• _Your task_
Whenever a line in the data holds the string "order", copy that line.

(Exercise data)

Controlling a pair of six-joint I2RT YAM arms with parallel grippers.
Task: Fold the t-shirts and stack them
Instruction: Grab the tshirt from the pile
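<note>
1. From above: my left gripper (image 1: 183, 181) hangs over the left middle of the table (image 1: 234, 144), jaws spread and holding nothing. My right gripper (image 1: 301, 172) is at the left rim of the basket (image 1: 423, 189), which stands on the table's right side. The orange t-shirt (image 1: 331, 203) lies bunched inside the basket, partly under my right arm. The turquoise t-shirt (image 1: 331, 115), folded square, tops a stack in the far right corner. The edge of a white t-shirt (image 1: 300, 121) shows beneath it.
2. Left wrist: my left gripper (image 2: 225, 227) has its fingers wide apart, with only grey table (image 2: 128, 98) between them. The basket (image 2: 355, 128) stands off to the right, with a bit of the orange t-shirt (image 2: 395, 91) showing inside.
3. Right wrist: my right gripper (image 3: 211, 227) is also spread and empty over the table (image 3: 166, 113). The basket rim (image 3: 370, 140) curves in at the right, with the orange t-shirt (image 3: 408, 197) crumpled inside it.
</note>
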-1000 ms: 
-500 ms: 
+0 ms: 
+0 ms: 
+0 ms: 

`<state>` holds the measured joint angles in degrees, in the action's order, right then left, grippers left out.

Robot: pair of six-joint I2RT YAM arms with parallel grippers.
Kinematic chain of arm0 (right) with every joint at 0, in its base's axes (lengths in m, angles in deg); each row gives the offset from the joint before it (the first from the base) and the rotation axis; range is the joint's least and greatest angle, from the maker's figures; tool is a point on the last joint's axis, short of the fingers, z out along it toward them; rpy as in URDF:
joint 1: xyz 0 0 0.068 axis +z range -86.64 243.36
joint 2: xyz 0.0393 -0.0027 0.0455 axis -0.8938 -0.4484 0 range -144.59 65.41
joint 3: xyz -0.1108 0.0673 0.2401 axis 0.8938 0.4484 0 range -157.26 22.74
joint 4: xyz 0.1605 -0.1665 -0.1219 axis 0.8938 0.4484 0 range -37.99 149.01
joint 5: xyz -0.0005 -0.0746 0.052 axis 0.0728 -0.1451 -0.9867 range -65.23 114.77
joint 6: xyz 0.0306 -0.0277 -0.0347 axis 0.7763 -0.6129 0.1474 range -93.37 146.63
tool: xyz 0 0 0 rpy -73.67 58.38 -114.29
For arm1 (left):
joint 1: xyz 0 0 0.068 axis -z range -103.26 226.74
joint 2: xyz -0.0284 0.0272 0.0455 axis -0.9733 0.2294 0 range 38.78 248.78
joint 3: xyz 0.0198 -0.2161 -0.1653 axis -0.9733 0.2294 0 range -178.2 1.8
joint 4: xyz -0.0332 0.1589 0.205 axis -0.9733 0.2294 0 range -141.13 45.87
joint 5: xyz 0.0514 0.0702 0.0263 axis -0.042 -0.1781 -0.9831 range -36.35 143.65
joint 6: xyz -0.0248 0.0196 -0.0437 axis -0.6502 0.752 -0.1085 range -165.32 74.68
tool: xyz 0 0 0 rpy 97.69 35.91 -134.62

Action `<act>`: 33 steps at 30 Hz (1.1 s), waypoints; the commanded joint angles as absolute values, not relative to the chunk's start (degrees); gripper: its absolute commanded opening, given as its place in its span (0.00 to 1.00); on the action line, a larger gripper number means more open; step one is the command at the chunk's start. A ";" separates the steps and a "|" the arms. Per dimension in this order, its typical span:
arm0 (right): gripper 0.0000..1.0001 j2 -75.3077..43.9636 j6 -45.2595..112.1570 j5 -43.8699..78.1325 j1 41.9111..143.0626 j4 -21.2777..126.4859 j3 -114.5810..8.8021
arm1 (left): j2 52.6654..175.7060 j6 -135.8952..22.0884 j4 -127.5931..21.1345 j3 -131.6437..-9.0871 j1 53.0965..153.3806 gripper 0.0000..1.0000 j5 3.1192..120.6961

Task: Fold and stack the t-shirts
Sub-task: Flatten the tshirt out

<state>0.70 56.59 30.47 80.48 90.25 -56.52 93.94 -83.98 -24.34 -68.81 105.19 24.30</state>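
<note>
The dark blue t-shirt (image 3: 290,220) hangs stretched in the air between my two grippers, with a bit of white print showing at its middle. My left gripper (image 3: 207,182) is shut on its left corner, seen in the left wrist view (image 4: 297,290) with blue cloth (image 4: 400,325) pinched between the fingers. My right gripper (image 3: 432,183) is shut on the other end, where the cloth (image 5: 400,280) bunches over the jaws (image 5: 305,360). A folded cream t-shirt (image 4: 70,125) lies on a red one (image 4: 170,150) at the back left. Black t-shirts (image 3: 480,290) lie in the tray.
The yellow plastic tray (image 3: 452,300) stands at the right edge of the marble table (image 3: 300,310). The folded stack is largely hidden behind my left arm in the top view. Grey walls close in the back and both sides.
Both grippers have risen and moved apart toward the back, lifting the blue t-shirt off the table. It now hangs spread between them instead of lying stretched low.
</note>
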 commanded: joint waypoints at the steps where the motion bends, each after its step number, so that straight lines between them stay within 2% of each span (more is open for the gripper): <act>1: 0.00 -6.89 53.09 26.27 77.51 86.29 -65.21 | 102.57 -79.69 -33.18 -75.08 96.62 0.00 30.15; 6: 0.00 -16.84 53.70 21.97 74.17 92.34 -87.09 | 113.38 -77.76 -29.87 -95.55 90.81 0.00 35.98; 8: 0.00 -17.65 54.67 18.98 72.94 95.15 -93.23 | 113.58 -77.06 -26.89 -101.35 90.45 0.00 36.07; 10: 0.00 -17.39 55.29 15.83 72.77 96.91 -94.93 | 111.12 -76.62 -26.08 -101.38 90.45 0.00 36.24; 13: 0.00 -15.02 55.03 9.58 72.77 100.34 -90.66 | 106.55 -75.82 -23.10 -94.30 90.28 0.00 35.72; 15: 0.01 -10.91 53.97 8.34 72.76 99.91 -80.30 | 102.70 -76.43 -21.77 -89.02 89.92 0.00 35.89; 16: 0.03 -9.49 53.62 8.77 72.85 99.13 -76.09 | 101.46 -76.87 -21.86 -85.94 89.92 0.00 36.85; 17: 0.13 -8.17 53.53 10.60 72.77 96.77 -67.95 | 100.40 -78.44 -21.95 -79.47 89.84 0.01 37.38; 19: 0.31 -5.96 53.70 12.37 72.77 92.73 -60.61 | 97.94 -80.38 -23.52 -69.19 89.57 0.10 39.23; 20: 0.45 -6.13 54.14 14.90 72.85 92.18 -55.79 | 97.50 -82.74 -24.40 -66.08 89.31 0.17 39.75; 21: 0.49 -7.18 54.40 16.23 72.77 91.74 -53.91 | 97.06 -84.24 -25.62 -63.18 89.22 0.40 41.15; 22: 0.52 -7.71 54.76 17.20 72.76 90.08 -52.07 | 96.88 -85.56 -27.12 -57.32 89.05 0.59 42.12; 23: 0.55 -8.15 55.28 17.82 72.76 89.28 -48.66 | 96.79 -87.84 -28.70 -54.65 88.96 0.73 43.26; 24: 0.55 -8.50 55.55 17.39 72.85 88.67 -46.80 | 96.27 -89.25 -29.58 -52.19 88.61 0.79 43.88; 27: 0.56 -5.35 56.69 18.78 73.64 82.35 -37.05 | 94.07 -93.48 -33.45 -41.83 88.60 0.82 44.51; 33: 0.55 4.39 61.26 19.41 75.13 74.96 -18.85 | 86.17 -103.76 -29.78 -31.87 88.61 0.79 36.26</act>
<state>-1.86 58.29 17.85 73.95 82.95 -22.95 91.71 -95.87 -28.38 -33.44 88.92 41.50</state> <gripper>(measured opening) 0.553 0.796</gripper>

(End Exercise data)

• _Result for this exercise_
`<state>` holds the measured joint angles in degrees, in the action's order, right then left, grippers left out.
Action `<act>`: 33 steps at 30 Hz (1.1 s), waypoints; the commanded joint angles as absolute values, not relative to the chunk's start (degrees); gripper: its absolute commanded opening, given as its place in its span (0.00 to 1.00); on the action line, a larger gripper number means more open; step one is the command at the chunk's start. A ";" separates the steps and a "|" the arms. Per dimension in this order, its typical span:

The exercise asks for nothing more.